リコーダーの音質を左右するものとして「ヴォイシング」「リコーダーの内側の形状」「リコーダーの材質」がある。これらが異なるとリコーダーの音質も変って来る。形状についてはルールがあるわけでなく、製作者の好みや考えによって、いろいろな形状のリコーダーが作成されている。名器と云われるリコーダーを再生するため、博物館から名器のリコーダーを借りて、そのサイズを忠実に再現する試みも行われている。

リコーダーの内側の形状による変化。現在のリコーダーは一般的に内径の円の大きさが一様でなく、吹き口のところから外側になるにしたがって小さくなっている。極端な言い方をすれば、逆円錐形の形をしている。しかも、穴の中を覗いてみると完全な逆円錐形でもなく、微妙に変化しているようである。逆円錐形の形状がリコーダーの音質を左右する。音程は管の長さ、内径の形状、トーンホールの位置によって決定される。

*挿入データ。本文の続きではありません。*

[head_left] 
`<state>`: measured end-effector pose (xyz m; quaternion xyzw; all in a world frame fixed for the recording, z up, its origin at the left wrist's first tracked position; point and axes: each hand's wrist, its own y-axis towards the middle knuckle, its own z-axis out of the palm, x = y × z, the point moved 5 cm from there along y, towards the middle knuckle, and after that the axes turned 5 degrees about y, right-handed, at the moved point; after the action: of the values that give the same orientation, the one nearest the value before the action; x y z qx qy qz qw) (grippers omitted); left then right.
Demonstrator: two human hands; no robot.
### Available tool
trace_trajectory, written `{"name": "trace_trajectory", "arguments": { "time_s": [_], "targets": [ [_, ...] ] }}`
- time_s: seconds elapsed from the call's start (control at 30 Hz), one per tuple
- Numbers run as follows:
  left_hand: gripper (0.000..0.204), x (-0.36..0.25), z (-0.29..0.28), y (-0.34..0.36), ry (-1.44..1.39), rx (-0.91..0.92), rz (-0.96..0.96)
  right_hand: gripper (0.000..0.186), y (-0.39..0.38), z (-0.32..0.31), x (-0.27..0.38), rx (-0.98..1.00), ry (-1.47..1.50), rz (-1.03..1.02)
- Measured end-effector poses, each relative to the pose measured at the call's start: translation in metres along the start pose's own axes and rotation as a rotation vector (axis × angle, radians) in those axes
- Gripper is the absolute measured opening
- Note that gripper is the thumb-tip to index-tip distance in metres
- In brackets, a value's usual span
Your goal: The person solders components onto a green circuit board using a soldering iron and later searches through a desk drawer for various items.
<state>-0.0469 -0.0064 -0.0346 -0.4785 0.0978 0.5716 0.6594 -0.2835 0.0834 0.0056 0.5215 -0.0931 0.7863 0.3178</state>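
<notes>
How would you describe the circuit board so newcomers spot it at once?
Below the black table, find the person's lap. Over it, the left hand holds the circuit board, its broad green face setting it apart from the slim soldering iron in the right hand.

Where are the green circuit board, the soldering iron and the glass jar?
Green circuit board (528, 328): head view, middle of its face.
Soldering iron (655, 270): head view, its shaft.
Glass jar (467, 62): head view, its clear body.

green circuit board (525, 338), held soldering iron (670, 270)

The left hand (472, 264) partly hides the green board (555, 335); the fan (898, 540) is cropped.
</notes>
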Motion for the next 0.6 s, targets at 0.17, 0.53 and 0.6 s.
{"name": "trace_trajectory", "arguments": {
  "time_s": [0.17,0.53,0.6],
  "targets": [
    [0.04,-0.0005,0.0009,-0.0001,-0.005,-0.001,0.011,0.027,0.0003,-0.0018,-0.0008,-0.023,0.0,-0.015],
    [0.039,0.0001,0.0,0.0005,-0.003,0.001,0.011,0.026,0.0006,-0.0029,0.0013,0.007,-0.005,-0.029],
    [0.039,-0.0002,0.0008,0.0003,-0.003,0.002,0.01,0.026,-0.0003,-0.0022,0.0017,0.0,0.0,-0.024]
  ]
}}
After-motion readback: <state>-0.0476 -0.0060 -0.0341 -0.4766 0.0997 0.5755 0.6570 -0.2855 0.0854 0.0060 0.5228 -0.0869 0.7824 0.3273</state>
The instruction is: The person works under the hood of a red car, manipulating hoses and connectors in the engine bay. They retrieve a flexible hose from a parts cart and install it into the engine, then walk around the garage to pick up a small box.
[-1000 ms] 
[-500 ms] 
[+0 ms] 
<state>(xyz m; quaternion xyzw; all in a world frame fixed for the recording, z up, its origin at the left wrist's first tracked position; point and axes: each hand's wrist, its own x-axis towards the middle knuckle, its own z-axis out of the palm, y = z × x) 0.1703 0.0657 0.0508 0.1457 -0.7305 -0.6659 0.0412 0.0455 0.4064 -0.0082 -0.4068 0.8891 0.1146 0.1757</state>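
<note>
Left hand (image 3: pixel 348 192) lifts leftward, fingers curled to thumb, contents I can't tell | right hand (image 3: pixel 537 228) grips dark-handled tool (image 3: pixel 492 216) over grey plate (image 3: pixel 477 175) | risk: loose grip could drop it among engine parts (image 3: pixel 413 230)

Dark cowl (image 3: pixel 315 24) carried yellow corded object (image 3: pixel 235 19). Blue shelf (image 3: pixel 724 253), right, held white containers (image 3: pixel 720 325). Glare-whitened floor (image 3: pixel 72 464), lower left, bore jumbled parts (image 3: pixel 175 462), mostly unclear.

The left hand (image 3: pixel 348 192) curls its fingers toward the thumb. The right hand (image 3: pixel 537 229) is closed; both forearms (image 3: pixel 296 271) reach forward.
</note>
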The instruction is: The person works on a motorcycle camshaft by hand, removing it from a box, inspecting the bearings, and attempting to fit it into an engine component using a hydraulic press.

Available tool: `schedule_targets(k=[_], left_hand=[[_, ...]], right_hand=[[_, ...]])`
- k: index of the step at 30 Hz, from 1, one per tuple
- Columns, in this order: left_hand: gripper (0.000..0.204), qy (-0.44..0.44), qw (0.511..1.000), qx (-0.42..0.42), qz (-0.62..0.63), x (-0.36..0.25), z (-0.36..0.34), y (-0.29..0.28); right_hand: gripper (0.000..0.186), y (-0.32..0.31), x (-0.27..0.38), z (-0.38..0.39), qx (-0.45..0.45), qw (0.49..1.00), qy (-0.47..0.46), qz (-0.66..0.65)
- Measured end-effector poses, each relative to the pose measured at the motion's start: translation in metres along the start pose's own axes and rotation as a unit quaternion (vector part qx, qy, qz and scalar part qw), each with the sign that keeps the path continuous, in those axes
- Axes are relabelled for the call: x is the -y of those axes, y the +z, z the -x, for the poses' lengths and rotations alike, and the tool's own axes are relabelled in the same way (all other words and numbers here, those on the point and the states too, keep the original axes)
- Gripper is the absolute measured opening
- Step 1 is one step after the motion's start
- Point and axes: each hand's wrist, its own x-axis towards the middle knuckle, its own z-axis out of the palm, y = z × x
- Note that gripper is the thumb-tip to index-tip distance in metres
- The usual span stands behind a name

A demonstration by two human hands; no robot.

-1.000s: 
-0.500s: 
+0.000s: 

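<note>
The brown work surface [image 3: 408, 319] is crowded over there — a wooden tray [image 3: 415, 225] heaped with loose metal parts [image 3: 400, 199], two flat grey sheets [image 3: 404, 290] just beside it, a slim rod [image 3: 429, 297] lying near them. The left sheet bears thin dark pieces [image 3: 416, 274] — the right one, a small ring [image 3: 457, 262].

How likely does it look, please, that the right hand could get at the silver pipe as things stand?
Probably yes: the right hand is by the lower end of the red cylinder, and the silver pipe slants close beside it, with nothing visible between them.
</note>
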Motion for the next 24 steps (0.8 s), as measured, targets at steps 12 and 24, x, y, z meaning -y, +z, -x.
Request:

一様な円筒形であれば音の波形も単純になり、純粋な音になる。この場合、高音が出難く、2オクターブの音域をだすことは難しいようである。ルネッサンス時代のリコーダーはこれに近い。形状を逆円錐形にしていくと高音の倍音が増えて、音質が不純、刺激的になる。また、高音も出やすくなるようである。現在のリコーダーは程度の差はあるが、ほぼ、逆円錐形になっている。純粋な音は合奏する上には有効であるが、面白味のない音質となり、独奏用には向かないかもしれない。

吹き口(ウィンドウェイ)が少しアーチ形になっているものと長方形(ストレート)になっているものがある。また、大きさもまちまちである。吹き口が大きいと多量の息を送り込めるため、低音域が出しやすくなるが、反面、多くの息を必要とするため、息が続かなくなる恐れがある。アーチ型もストレート式も直接は音質に直接影響しないとのことであるが、メーカーではストレート型は柔らかい音色になり合奏用。アーチ型は空気の抵抗感があり、息の量がコントロールしやすく、張りのある輝かしい音色になり、独奏用としているようである。但し、抵抗が大きくなり、送り出す息の量が一定に保てないようだと音程が乱れる原因になる。寒い時、プラスチックのリコーダーは水滴が溜まりこの状態に直ぐなり、絶えず水滴を吸い出すことが必要になる。